- Occupation(s): Actress, director, activist
- Known for: Theater, film, video art, refugee activism
- Notable work: The Mimesis Machine, Miss Violence
- Awards: Ibsen Scholarship Award

= Rafika Chawishe =

Rafika Chawishe is an awarded stage and film actress, and a video art documentary and theater documentary director. She is a dynamic children rights' activist and has worked extensively with unaccompanied refugee minors at the first reception center in Lesvos, Moria, Greece.

As a theater-maker, she has been working in the political and documentary theater in Greece. In 2014, she created the company Zlap. Chawishe recently directed the performance the Mimesis Machine at the National Theatre of Oslo during the Ibsen Festival/Monsters of Reality. In 2017 she was selected by the NEON foundation to commission her new media installation performance, opening in May 2018 at the Museum Benaki. She also recently won the Ibsen scholarship Award by the Ibsen Awards for her theatre-media project based on political adaptation of Ibsen's Little Eyolf. Rafika Chawishe quoted "Since the beginning of the refugee issue escalation, it is said that Greece stands at the forefront of a critical battle in defense of the principles of freedom, open society, a and humanity on which the united Europe itself has been founded. However after one year of research and interviewing 150 unaccompanied minors in the island of Lesvos inside the first reception in the wing where they are held, this performance is actually questioning what are the principles of freedom and of the human responsibility and are they honestly defended or not? Little Eyolf is a play where human responsibility is questioned, where the parents refuse to accept the identity of their own child who is crippled. How is identity defined today? Who am I and am I accepted?"

As a film director Rafika has directed three short films that have been screened in various film festivals around the world (Seoul International FF, Palm Springs Short Fest, Cannes International FF/Short film Corner, Locarno FF).
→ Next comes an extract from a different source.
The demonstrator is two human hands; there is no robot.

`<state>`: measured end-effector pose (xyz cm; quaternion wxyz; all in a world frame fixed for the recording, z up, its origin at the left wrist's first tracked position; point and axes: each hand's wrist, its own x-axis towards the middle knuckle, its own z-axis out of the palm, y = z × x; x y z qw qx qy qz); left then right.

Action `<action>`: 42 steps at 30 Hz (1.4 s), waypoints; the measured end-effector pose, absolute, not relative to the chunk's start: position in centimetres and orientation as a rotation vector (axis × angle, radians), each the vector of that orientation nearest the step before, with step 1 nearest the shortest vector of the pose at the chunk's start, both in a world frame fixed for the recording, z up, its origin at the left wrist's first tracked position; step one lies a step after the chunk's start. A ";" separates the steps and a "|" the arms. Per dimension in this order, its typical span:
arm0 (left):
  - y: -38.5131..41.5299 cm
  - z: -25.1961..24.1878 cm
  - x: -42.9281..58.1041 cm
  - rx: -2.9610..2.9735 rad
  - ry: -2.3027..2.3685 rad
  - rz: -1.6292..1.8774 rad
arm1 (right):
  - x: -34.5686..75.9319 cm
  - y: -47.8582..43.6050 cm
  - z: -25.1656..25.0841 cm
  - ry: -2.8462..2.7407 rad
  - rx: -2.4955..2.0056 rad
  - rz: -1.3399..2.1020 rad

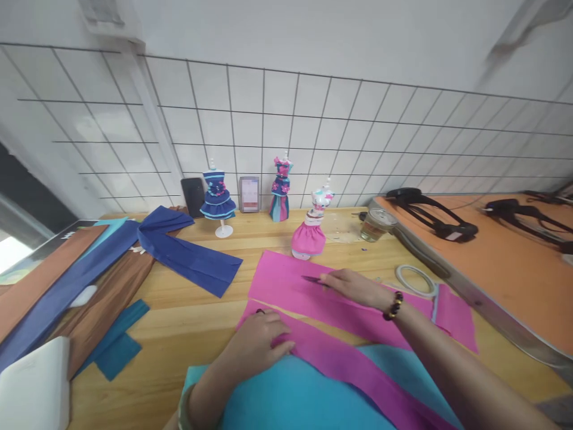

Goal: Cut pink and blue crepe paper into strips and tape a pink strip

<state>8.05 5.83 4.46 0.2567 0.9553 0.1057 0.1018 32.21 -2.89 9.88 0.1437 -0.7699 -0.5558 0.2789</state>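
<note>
My right hand (pixel 358 288) is closed around dark scissors (pixel 313 279), whose blades point left over a pink crepe paper sheet (pixel 286 280) lying on the wooden table (pixel 188 316). My left hand (pixel 264 343) rests flat, fingers pressed down on a lower strip of the pink paper (pixel 340 358). That strip lies across a turquoise sheet (pixel 286 400) at the near edge. A beaded bracelet (pixel 394 306) circles my right wrist.
Three small mannequins in paper dresses stand at the back: blue (pixel 218 200), pink-and-blue (pixel 280 188), pink (pixel 310 230). Blue paper strips (pixel 188 254), brown and teal paper lie left. A tape roll (pixel 416 280), a plastic cup (pixel 375 224), a phone (pixel 193 196) and an orange board (pixel 501 257) with black headsets are right.
</note>
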 end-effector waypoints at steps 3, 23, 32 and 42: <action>6.9 3.6 8.1 2.579 0.394 0.406 | 37.9 -6.6 9.2 -1.463 -2.566 0.432; 10.5 3.0 8.0 2.564 0.616 0.331 | 41.8 -12.6 5.6 -1.377 -2.587 -0.105; 10.5 4.0 7.1 2.147 0.862 0.548 | 28.0 -12.5 7.2 -1.504 -1.881 0.862; 12.8 4.2 6.1 1.936 0.973 0.711 | 30.4 -15.7 8.0 -1.352 -1.915 1.274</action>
In 2014, Chawishe was selected as one of the 25 most promising European young Filmmakers at the Locarno Film Festival in the Young Filmmakers Academy.

As an actress she has performed in the awarded film of A. AVRANAS Miss Violence, produced by Faliro House Productions S.A. Currently, in the film Dance fight, love die by Asteris Koutoulas on Mikis Theodorakis, in which she holds a minor part of Melina Merkouri. The film was selected in the official competition of Hoff International Film Festival. On stage, she has performed many parts, in productions by the National Theater, the Athens Festival, the ancient theater of Epidavre, etc. We can mention indicatively the part of "Solange" in the play Maids of Jean Genet directed by the English director Bruce Myers, the Jewish wife of B. Brecht directed by F. Papadodima and the part of a transgender man Eidrian/Fiona in the play Rotterdam by Jon Brittain.